▸ Assignment
Print the listing exactly, but only as far as the line containing "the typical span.". The first line and that line are both included.

*** Block opens ***

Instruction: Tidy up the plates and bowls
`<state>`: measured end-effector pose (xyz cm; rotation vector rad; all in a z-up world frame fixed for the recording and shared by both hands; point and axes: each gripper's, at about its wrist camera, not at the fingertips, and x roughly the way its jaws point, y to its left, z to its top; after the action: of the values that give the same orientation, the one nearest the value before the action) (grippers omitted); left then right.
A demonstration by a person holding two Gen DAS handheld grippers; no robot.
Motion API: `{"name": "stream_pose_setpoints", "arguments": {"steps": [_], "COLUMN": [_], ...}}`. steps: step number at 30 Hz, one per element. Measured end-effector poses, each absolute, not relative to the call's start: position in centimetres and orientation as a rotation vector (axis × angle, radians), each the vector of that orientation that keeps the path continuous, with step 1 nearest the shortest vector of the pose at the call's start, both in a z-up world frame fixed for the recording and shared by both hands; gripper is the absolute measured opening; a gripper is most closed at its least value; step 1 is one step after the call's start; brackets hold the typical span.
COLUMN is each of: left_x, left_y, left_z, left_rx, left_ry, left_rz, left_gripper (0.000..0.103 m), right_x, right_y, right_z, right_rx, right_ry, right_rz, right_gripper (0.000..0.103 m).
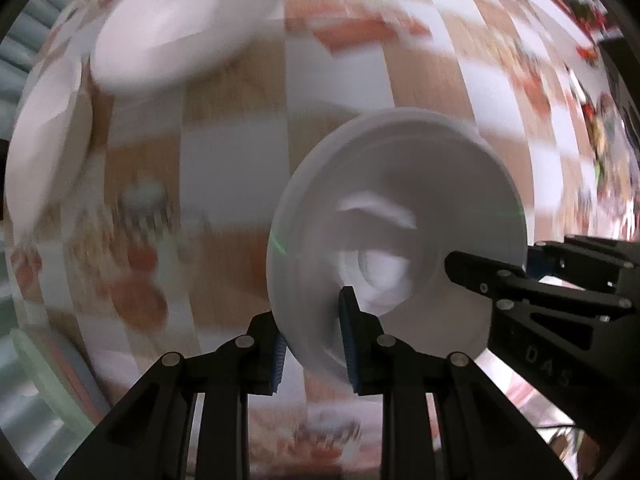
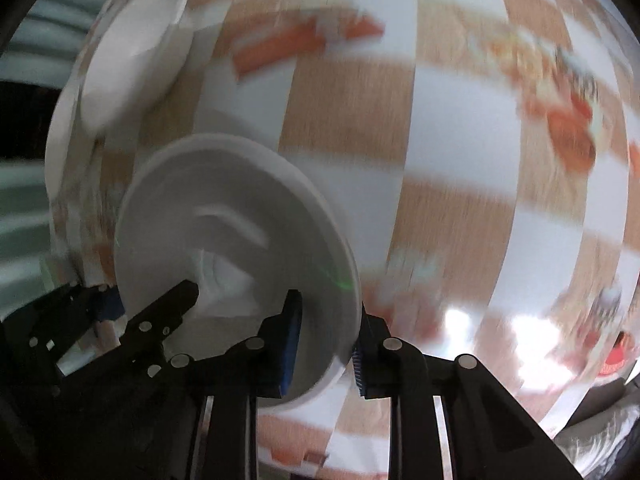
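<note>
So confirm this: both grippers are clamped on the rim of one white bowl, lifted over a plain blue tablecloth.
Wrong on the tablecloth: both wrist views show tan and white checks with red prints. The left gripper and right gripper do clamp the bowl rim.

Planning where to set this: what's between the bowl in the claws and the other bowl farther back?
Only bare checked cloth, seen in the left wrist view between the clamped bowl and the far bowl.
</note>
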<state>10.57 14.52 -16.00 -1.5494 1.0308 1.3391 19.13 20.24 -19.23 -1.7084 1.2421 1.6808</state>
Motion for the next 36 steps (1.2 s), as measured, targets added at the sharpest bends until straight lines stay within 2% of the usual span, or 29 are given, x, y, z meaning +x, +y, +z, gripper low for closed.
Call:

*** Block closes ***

▸ Exercise result
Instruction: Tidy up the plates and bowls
`<state>`: measured end-effector pose (xyz cm; rotation vector rad; all in a z-up world frame fixed for the recording and shared by both hands; point and axes: each gripper's, at about its wrist camera, not at the fingertips, and x roughly the way its jaws point, y to its left, z to its top; after the action: of the values that give the same orientation, the one nearest the value before the action) (grippers omitted); left then right.
A demonstration by a person holding two Gen DAS handheld grippers; no robot.
Motion API: `{"name": "stream_pose_setpoints", "arguments": {"steps": [_], "COLUMN": [_], ...}}`. steps: step number at 30 Hz, one per element. Measured end-effector poses, each absolute, not relative to the call's start: position in centimetres and orientation as a rotation vector (axis × angle, radians), each the vector of that orientation that keeps the path continuous, with step 1 nearest the shortest vector of the pose at the call's start, both in a z-up world frame fixed for the recording and shared by both hands; gripper is the absolute measured opening; a gripper is most closed at its least value; step 1 is one step after the call's start; brackets hold the typical span.

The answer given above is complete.